Stored items

■ ■ ■ ■ ■

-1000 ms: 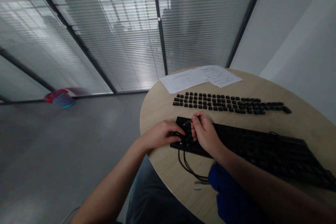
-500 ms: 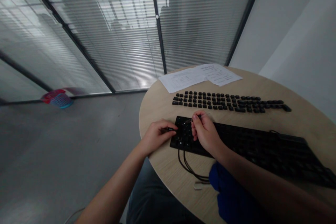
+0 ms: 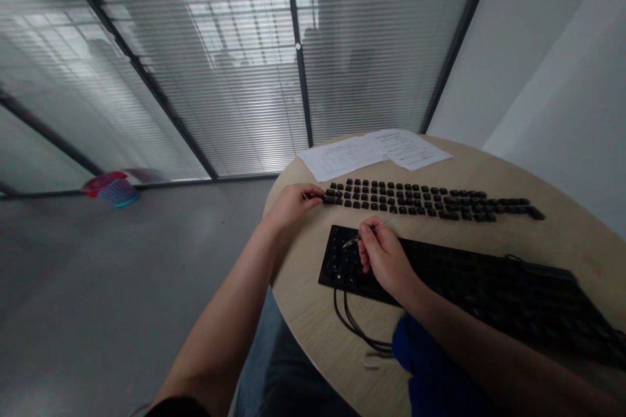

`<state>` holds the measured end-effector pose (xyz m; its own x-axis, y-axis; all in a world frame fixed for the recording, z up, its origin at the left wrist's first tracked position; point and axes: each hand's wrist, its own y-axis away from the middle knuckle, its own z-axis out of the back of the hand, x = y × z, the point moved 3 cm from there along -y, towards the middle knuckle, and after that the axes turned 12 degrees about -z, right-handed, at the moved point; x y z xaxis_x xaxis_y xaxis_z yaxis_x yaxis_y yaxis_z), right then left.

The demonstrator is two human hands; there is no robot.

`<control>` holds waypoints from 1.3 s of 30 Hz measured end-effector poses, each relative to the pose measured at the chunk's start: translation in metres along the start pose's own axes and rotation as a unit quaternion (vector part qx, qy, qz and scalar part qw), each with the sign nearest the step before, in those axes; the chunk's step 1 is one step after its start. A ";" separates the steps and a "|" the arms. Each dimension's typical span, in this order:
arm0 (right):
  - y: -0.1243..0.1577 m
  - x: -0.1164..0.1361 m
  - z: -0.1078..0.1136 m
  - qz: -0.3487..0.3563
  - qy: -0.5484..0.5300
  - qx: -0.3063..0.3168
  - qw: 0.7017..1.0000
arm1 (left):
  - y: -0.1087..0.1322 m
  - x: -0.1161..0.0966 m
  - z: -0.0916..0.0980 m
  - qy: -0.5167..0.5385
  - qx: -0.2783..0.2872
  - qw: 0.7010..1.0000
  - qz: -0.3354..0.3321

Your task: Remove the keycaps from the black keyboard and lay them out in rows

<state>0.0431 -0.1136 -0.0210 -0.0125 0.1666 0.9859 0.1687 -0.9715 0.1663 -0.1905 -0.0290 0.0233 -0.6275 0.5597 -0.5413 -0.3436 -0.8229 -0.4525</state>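
My left hand (image 3: 292, 206) reaches to the left end of the rows of loose black keycaps (image 3: 374, 198). Its thumb and fingers are pinched on a small black keycap (image 3: 313, 195), partly covered by the fingertips. Over the left part of the black keyboard (image 3: 440, 257), my right hand (image 3: 384, 253) is closed round a slim pointed tool (image 3: 351, 242). The tool's metal tip points down and left at the keys; its exact kind is unclear. Bare switch spots show at the keyboard's left end, where a few keys are still fitted.
Printed papers (image 3: 376, 151) lie at the far side of the round wooden table (image 3: 298, 273). Black cables (image 3: 348, 319) loop over the near edge beside a blue cloth-like item (image 3: 430, 365). A red and blue basket (image 3: 117, 191) stands on the floor at left, by the glass partition.
My left hand has moved from the keyboard's left edge up to the left end of the keycap rows. My right hand stays over the keyboard with the tool. The view has tilted slightly.
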 end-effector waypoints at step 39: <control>0.004 0.002 -0.002 -0.025 0.027 0.021 0.999 | 0.014 0.010 -0.028 0.050 0.030 0.998 0.033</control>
<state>0.0420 -0.1171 -0.0184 -0.0754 0.2039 0.9761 0.2082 -0.9541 0.2154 -0.1821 -0.0319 -0.0082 -0.5791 0.5083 -0.6374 -0.3461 -0.8612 -0.3723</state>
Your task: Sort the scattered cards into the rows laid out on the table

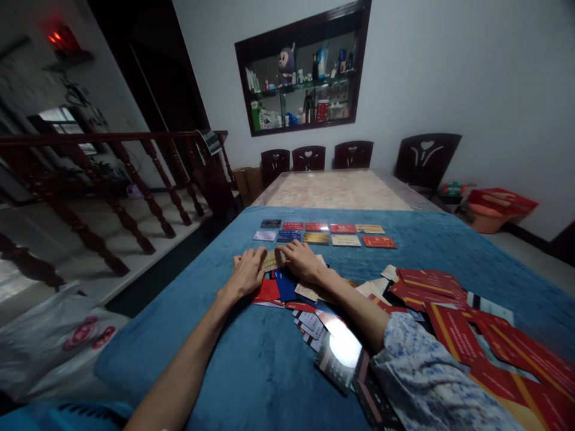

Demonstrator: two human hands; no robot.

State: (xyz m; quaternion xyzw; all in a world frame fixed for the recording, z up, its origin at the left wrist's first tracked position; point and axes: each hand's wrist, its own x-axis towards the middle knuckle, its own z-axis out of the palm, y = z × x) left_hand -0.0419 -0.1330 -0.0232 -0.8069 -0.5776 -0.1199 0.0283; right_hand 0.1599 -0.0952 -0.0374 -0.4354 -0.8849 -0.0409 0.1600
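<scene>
A gold card (pixel 272 261) is pinched between my left hand (pixel 248 270) and my right hand (pixel 303 260), each closed on one end. It is held low over a loose pile; whether it touches the pile I cannot tell. In that pile, a red card (pixel 268 291) and a blue card (pixel 286 284) show beneath my hands. Beyond them, cards lie flat in two rows, among them a dark card (pixel 271 223), a white card (pixel 345 240) and an orange-red card (pixel 380 242). My right forearm hides part of the pile.
A blue cloth (pixel 233 371) covers the near part of the table. Red card folders (pixel 462 335) are heaped at the right, with dark glossy cards (pixel 335 365) closer to me. White plastic bags (pixel 63 341) stand left of the table; chairs (pixel 308 158) line its far end.
</scene>
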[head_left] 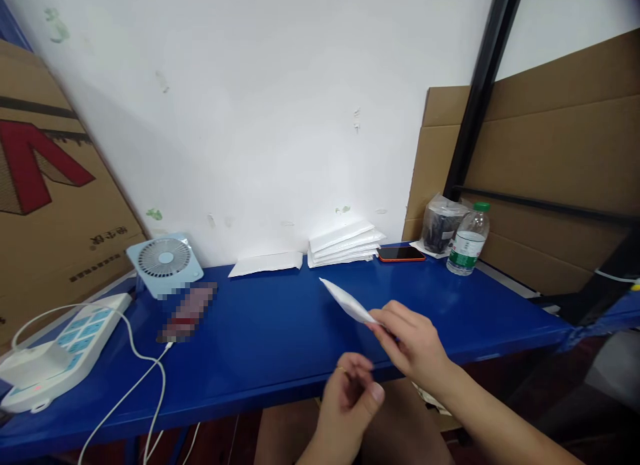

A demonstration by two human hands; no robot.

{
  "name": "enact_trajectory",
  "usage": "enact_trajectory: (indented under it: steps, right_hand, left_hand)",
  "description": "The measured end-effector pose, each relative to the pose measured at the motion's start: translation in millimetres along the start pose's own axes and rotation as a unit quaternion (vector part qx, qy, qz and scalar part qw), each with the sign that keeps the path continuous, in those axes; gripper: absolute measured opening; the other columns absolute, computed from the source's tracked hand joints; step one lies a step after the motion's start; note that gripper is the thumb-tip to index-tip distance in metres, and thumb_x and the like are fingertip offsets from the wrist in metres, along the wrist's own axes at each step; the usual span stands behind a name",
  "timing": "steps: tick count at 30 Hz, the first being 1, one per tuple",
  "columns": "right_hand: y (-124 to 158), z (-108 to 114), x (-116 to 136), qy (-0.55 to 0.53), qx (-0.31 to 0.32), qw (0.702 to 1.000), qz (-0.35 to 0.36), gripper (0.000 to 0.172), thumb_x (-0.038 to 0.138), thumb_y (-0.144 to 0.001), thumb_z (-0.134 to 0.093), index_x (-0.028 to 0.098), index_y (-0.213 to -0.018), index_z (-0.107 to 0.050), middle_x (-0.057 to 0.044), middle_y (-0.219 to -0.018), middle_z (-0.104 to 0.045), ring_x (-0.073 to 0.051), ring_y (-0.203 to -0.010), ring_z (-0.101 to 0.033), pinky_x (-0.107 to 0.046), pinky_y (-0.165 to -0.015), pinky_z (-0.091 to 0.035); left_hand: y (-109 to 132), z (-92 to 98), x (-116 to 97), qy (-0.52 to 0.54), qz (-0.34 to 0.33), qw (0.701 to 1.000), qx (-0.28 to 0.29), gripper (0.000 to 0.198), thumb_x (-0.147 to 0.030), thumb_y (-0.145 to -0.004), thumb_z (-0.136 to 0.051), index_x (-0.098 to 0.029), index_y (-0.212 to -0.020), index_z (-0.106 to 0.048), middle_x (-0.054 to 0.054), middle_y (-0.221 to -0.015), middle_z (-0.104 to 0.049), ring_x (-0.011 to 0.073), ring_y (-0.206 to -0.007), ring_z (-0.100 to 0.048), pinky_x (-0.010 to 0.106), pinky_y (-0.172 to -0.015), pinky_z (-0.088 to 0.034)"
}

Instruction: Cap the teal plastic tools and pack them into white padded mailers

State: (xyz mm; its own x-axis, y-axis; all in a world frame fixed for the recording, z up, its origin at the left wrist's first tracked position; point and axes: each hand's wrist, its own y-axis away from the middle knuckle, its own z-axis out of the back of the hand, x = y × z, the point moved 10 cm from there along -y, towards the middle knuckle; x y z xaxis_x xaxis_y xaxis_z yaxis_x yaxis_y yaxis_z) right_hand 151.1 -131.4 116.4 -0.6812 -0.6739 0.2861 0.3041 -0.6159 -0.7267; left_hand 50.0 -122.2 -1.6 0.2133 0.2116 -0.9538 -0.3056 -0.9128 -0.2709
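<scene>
My right hand [413, 341] pinches one end of a thin white envelope [346, 301], seen nearly edge-on and held tilted above the front part of the blue table. Lower and to the left, my left hand [349, 401] is just off the table's front edge; its fingers are loosely curled, its thumb stands apart, and nothing is in it. Against the wall lies a stack of similar white envelopes [343, 246], several deep and slightly fanned. Left of that stack, a single white envelope [266, 263] lies flat.
The blue table [250, 345] carries a light blue fan [165, 258], a pixelated object on a white cable [163, 378] and a power strip [85, 345] at left. A phone [401, 253], a bagged dark cup [440, 228] and a water bottle [469, 241] stand back right. Cardboard [560, 145] flanks it.
</scene>
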Motion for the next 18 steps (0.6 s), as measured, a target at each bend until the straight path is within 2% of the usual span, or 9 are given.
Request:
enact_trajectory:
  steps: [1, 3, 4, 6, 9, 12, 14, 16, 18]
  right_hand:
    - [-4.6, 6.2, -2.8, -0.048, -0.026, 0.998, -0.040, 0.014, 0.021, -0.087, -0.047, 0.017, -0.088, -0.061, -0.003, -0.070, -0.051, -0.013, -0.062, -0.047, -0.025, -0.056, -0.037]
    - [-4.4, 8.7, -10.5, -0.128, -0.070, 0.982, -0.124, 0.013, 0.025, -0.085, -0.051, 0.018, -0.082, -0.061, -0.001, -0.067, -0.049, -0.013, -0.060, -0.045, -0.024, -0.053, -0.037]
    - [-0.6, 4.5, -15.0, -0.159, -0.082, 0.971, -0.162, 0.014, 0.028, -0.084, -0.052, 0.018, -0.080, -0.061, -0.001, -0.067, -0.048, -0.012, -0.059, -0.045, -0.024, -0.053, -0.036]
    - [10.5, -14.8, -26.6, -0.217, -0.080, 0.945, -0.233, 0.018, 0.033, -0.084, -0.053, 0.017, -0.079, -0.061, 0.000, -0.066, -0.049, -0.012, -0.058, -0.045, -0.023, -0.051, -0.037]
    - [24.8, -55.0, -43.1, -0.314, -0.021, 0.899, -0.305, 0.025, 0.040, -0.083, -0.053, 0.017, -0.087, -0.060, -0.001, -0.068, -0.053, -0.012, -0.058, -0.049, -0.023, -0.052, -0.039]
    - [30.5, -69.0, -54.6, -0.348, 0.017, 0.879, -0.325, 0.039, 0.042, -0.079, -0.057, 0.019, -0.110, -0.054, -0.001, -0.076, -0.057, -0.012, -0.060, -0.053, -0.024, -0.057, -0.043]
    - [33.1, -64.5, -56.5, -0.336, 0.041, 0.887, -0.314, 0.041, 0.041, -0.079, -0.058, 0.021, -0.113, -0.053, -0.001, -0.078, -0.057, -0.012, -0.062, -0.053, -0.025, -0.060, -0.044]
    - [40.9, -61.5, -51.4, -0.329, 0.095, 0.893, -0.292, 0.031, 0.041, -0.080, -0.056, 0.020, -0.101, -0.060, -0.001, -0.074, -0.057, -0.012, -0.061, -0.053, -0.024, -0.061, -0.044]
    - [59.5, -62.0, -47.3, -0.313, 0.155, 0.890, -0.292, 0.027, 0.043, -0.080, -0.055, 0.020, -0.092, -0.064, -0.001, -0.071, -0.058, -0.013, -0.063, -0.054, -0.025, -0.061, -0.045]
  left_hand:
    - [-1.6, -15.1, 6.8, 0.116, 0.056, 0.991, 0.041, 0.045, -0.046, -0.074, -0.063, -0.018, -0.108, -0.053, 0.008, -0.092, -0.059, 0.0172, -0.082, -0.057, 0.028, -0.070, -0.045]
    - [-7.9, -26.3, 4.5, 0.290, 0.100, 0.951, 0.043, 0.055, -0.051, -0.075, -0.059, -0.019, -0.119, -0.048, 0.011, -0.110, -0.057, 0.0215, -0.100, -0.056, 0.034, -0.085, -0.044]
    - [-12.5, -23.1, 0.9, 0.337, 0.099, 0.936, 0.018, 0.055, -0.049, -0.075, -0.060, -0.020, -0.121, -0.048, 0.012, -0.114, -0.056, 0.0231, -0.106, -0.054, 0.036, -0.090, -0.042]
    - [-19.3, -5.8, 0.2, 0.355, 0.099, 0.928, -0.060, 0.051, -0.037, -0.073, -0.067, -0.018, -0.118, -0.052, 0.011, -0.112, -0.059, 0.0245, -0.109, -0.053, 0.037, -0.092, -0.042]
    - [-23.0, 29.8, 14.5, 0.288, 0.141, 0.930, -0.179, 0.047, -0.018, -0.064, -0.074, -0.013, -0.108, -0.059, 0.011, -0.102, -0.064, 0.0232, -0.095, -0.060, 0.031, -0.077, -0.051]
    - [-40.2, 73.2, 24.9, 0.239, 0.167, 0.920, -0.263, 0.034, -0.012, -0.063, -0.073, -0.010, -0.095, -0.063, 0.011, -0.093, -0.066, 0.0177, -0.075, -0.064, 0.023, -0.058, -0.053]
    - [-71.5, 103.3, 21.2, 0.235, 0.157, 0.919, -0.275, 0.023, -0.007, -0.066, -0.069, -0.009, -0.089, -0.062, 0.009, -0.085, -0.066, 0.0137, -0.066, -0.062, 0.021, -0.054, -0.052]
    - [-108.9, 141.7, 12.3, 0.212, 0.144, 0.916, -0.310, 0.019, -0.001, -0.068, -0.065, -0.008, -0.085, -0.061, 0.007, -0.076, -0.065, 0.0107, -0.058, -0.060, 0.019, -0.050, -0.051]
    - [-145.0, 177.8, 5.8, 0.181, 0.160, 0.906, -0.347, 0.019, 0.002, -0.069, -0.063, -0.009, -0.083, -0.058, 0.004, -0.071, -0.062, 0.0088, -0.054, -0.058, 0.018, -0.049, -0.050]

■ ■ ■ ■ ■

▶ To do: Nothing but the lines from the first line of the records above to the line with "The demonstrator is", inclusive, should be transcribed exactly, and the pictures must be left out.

▶ Completed exercise:
-1000 ms: 
-500 ms: 
+0 ms: 

`<state>` holds the measured end-effector pose (xyz m; its own x-axis, y-axis; all in a world frame fixed for the recording, z up, its origin at the left wrist's first tracked position; point and axes: each hand's wrist, its own y-axis away from the middle knuckle, its own z-axis out of the back of the hand, x = y × z, the point moved 3 cm from there along -y, towards the middle knuckle, and after that the axes turned 12 degrees about -z, right-handed, at the moved point; x y z xaxis_x xaxis_y xaxis_z yaxis_x yaxis_y yaxis_z), right then left.

The demonstrator is two human hands; there is no robot.

Nothing remains to be done, and the exercise is complete.